A crónica é como que a conversa íntima, indolente, desleixada, do jornal com os que o lêem: conta mil coisas, sem sistema, sem nexo; espalha-se livremente pela natureza, pela vida, pela literatura, pela cidade; fala das festas, dos bailes, dos teatros, das modas, dos enfeites, fala de tudo, baixinho, como se faz ao serão, ao braseiro, ou ainda de verão, no campo, quando o ar está triste.

Ela sabe anedotas, segredos, histórias de amores, crimes

terríveis; espreita porque não lhe fica mal espreitar.
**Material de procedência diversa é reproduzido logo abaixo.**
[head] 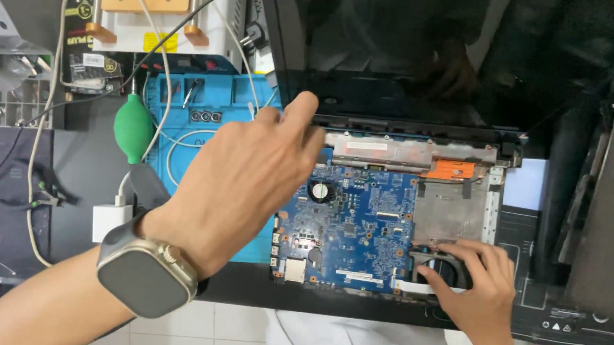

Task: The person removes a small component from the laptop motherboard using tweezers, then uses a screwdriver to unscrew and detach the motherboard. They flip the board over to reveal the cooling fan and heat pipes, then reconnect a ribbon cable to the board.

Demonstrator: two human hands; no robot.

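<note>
An opened laptop lies on the bench with its blue motherboard [361, 227] exposed and its dark screen [416, 50] tilted up behind. My left hand [241, 182], with a grey smartwatch [145, 276] on the wrist, hovers over the board's left side, fingers curled and reaching toward the hinge area; nothing shows in it. My right hand [475, 285] rests at the board's lower right corner, fingertips on the round black cooling fan [441, 265]. A bare metal plate [452, 211] and a copper heat pipe [395, 151] sit beside the board.
A blue work mat [180, 138] lies to the left, with a green rubber air blower [133, 128], white cables and a white charger [110, 220]. A black laptop cover panel [578, 314] sits at right. Tools and a parts bin crowd the far left.
</note>
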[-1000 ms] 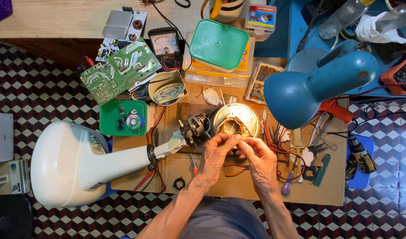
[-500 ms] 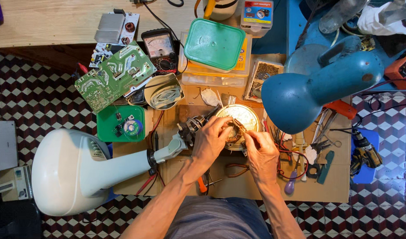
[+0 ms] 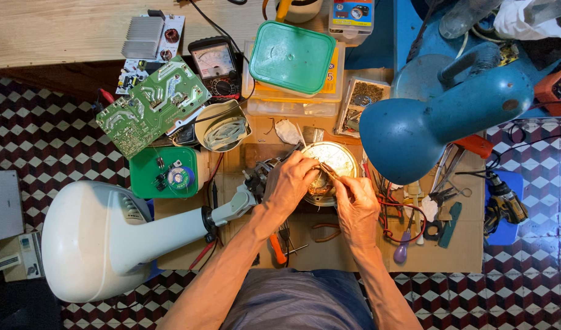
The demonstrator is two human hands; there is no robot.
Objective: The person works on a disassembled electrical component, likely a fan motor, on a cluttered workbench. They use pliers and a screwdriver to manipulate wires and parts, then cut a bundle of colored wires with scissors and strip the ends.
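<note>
Head view, the only one. Against the frame half a second back, both hands have kept to the same spot over the round metal motor part (image 3: 329, 168); the left hand (image 3: 291, 183) now lies a little further across its near-left edge, and the right hand (image 3: 355, 205) has drawn slightly toward the person, its fingertips still at the part's right rim. A second ago both hands sat lower, pinched together in front of the part rather than on it. The rest of the bench looks unmoved.

The left forearm comes up from the lower left, wrist bent, the hand curled narrow with fingers folded down onto the part and the dark fan motor (image 3: 259, 174) just beside it. The right forearm rises from the lower middle; that hand is closed narrow, thumb and forefinger pinching a thin brownish strand or wire (image 3: 327, 173) that runs up-left across the part's face. What exactly it is cannot be told.

The part rests on the cardboard-covered bench (image 3: 451, 256), at the end of the white fan body (image 3: 91, 238), whose neck reaches toward it from the left. The blue desk lamp (image 3: 427, 125) hangs just to the right of it. Behind are a green lidded box (image 3: 293, 58), a green circuit board (image 3: 152, 107), an analogue meter (image 3: 216, 67) and a bowl (image 3: 222, 125). An orange-handled screwdriver (image 3: 277, 247) lies near the left wrist, a purple-handled tool (image 3: 403, 247) to the right.
</note>
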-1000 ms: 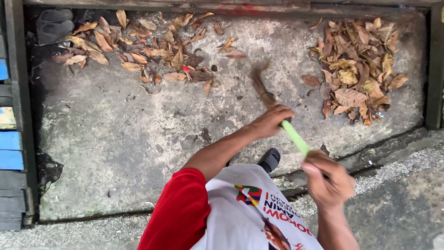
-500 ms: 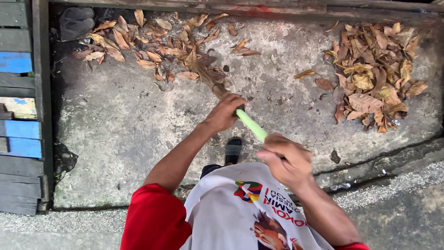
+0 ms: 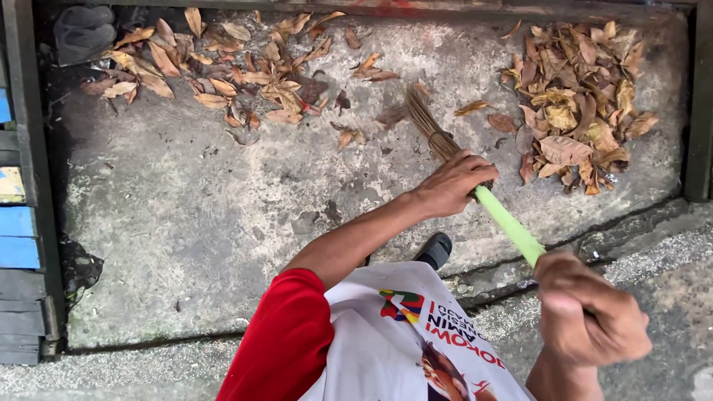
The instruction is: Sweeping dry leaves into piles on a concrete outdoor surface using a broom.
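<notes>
**Both hands on the stick broom, bristles down between two leaf piles**

You've got the stick broom point(image 3: 475, 174) gripped in both hands, slanting from lower right up to the left. Your left hand point(image 3: 451, 182) is clamped around it right where the green handle point(image 3: 509, 223) meets the bound brown bristles point(image 3: 425, 117), fingers wrapped tight. Your right hand point(image 3: 590, 312) is closed around the lower end of the handle, near your body (the very end is hidden in your fist). The bristle tips touch the concrete slab point(image 3: 200, 208), in the gap between the scattered dry leaves point(image 3: 245, 67) at upper left and the heaped leaf pile point(image 3: 575, 100) at upper right. A few loose leaves lie just beside the bristles. Your black shoe point(image 3: 433, 250) peeks out below your left forearm, planted on the slab near its cracked edge. Blue and grey wooden planks point(image 3: 16, 238) run down the left side.
</notes>
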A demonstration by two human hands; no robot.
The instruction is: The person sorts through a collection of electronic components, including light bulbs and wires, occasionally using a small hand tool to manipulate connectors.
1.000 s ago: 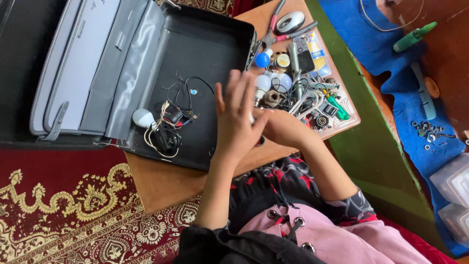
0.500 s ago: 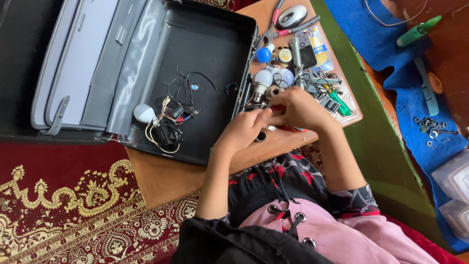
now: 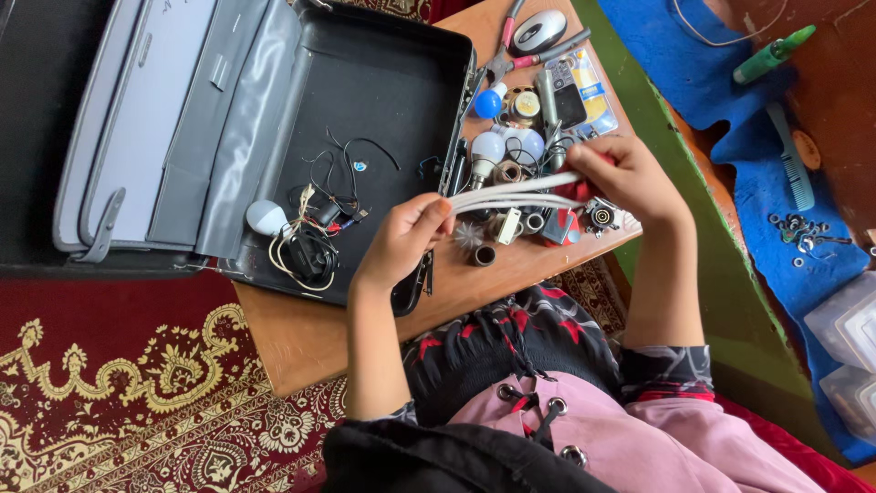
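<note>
My left hand (image 3: pixel 401 239) and my right hand (image 3: pixel 628 175) hold the two ends of a bundle of white cable (image 3: pixel 511 192), stretched between them above the small wooden table (image 3: pixel 301 338). The left hand hovers at the open black case's (image 3: pixel 383 82) near right corner. The right hand is over a heap of small parts, with something red (image 3: pixel 577 190) at its fingers. Under the cable lie a small metal cylinder (image 3: pixel 483 255) and other bits.
Inside the case are a white bulb (image 3: pixel 266 217) and tangled wires (image 3: pixel 315 246). Bulbs (image 3: pixel 490 146), pliers (image 3: pixel 500 64), a mouse (image 3: pixel 538 32) and a phone (image 3: pixel 568 96) crowd the table's far right. A blue cloth (image 3: pixel 730 110) with a green bottle (image 3: pixel 771 53) and a comb (image 3: pixel 790 155) lies to the right.
My hands were close together over the table's edge; they have moved apart, the right one going right, drawing the white cable out between them.
</note>
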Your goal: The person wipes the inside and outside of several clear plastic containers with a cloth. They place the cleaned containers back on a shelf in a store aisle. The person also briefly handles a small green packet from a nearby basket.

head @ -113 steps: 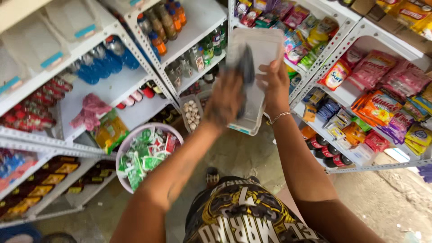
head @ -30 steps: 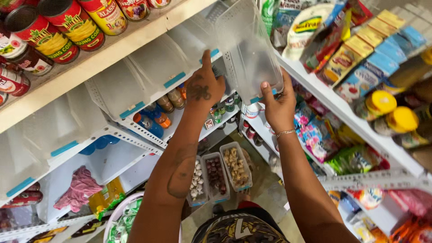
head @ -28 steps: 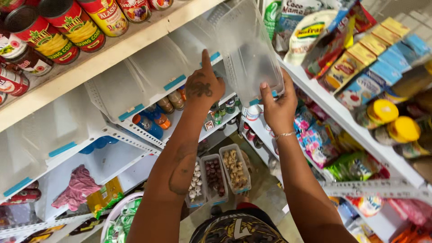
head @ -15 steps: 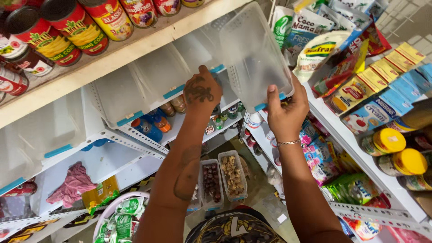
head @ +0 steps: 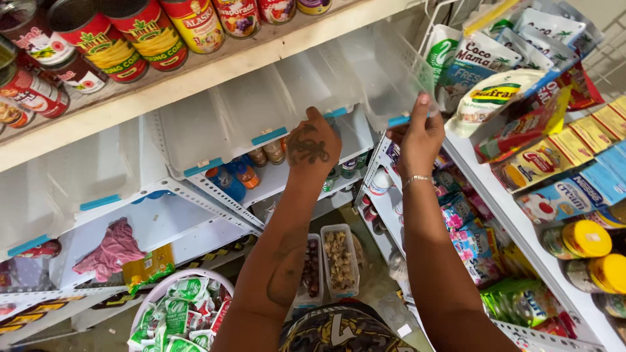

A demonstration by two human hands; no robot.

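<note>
A clear plastic bin point(head: 385, 72) with a blue front tab sits tilted at the right end of a row of similar bins on a white metal shelf. My right hand point(head: 420, 130) grips this bin's front lip from below. My left hand point(head: 313, 143) is raised to the front edge of the neighbouring clear bin point(head: 306, 81), beside its blue tab. Its fingers curl out of sight behind the back of the hand.
Cans point(head: 137, 32) line a wooden shelf above the bins. Packets and sachets point(head: 521, 111) fill the right-hand shelves, with yellow-lidded jars point(head: 587, 238) below. Bottles point(head: 228, 179) stand under the bins. Below are small tubs of nuts point(head: 339, 261) and a round basin of green sachets point(head: 176, 316).
The clear bin has gone from in front of me up and back onto the shelf, beside the other bins. Both hands followed it upward and to the right.
</note>
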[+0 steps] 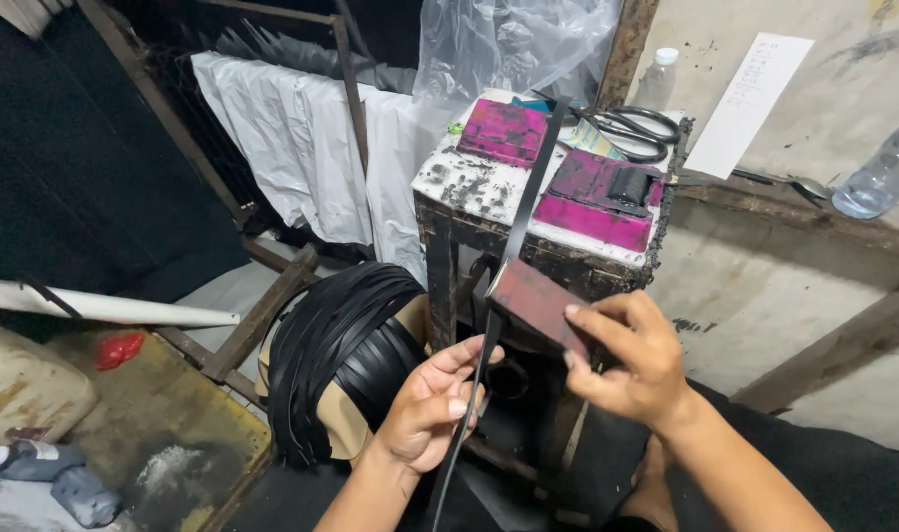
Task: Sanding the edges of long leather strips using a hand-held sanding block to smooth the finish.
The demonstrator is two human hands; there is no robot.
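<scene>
Left hand [425, 409] has its grip pinched on a long black strap [513, 232], thumb and fingers pressed together around it low in the view. Right hand [632, 360] has its grip closed on a flat dark red block [533, 300], fingers curled over its near edge, and the block touches the strap just above the left hand. From there the strap runs up and away, across the front edge of a small stained tabletop [489, 187], and down past the left wrist out of view.

On the tabletop lie two magenta-stained pads [504, 130] [592, 202], the farther one to the left of the strap and the nearer to its right, with black scissors [637, 128] behind them and a clear plastic bag [513, 39] hanging above. A bundle of looped black straps [341, 345] sits beside the left hand, against the table's leg. White plastic sheeting [302, 138] drapes over a rusty metal frame farther left. A paper sheet [750, 103] is fixed to the bare concrete wall, and a plastic bottle [878, 167] rests on a ledge at right.
</scene>
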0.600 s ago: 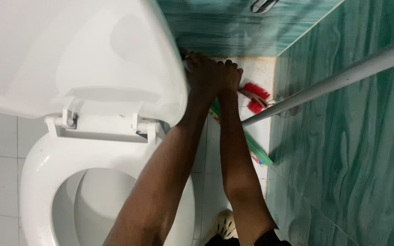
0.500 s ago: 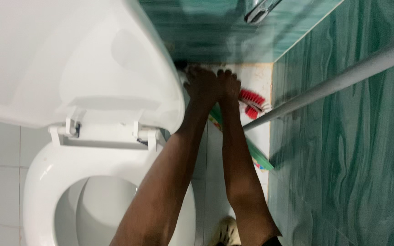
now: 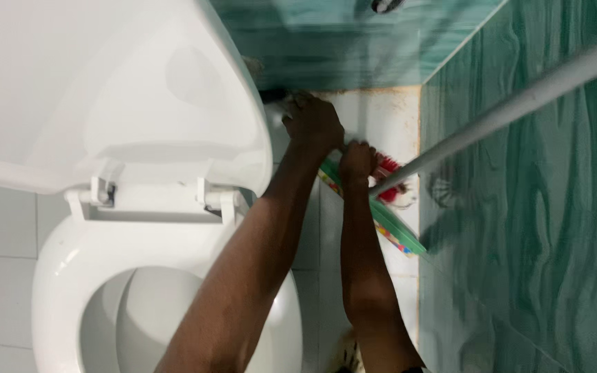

Olha

para tudo, umas vezes maliciosamente, como faz a lua,

outras alegre e robustamente, como faz o sol; a crónica tem

uma doidice jovial, tem um estouvamento delicioso:

confunde tudo, tristezas e facécias, enterros e actores

ambulantes, um poema moderno e o pé da imperatriz da

China; ela conta tudo o que pode interessar pelo espírito,

pela beleza, pela mocidade; ela não tem opiniões, não sabe

o resto do jornal; está aqui, nas suas colunas, cantando,

rindo, palrando; não tem a voz grossa da política, nem a voz

indolente do poeta, nem a voz doutoral do crítico; tem uma

pequena voz serena, leve e clara, com que conta aos seus

amigos tudo o que andou ouvindo, perguntando,

esmiuçando.

A crónica é como estes rapazes que não têm morada sua e
que vivem no quarto de seus amigos, que entram com um

cheiro de primavera, alegres, folgazões, dançando, que nos

abraçam, que nos empurram, que nos falam de tudo, que se

apropriam do nosso papel, do nosso colarinho, da nossa

navalha da barba, que nos maçam, que nos fatigam mesmo

e, quando se vão embora, nos deixam cheios de saudade.